If it is not included in the public ledger, then it is just a “propagation”. Basically, a propagation is like a “pending” status because it is waiting to be confirmed and added to the public ledger (blockchain).
Why Do People
The 50 bitcoin reward can be worth quite a bit of money.
For example, in the fall of 2013, each bitcoin was worth over $1,200.
Depending on when you started to volunteer and process the bitcoin transactions, each Bitcoins could be worth $30, $40, $50, $100, etc.
Even if it’s $10 per bitcoin that’s still $500 for the volunteer’s time and effort to process all the transactions that everyone is making around the world.
Therefore, no longer are the banks getting the fees. Anyone can volunteer their computers and earn transaction fees.
By the way, the process of compiling, verifying, confirming and adding new blocks of transactions to the bitcoin public edger is called “bitcoin mining” and the people who volunteer their computers to do the processing are called “bitcoin miners”.
However, there are a couple of caveats to processing the bitcoin transactions.

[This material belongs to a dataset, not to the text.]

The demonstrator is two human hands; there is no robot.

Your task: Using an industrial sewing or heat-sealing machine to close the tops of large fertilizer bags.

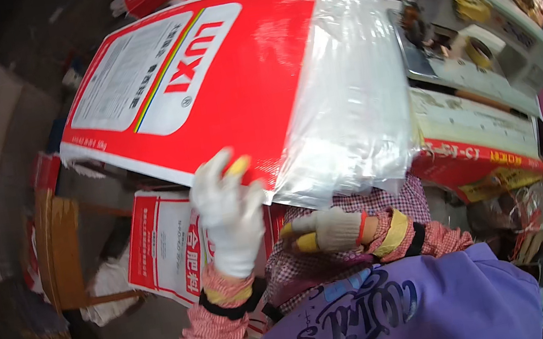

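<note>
A stack of red-and-white printed bags (243, 75) lies flat in front of me, with clear plastic liners (350, 87) spreading out of their right ends. My left hand (228, 211), in a white glove with a yellow-wrapped finger, is at the stack's near edge. Its fingers are apart, over the top bag's border, and slightly blurred. Close to my lap, below the liners, is my right hand (337, 230) in a grey glove with yellow fingertips. Its fingers point left and are bent together; whatever they may hold is hidden.
To the right stands a pale sewing machine (494, 17) with yellow tape rolls on it. Below it is a white-topped surface (468, 126) with a red printed side. A wooden stool (59, 250) is at the left. Another printed bag (163, 245) hangs under the stack.
</note>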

First, every 10 minutes, only one of the many thousands (and possibly millions) of volunteers get that bitcoin reward. So it works on a lottery system.
This means that just because you volunteer your computer does not guarantee that you automatically receive the bitcoin reward.
You have to be the first person to “find” and compile the next block of transactions and add it to the public ledger.
The second caveat is that every 4 years, the reward for finding the next block gets cut in half.
Right now the reward is 25 bitcoins.
In another 4 years (2017) it drops down to 12 ½ bitcoins. It keeps getting halved and halved until it’s just a miniscule fraction of a bitcoin. So much that its negligible and we’re not even going to talk about it because it’s so small.
By doing this, by the year 2140, there will be a total of 21 million bitcoins created.
21 million bitcoins to ever be created!
If you keep cutting the bitcoin reward in half and half, it’s going to get smaller and smaller and smaller.
So we say 21 million but there might be just a little bit over 21 million. Don’t freak out on that, just go with the big number of 21 million because that’s easier to calculate and easier to understand.
I first heard about Bitcoins in 2012 when the reward was still 50 bitcoins.
However, by the time I actually bought my first bitcoin, the reward had already been cut in half to 25 bitcoins.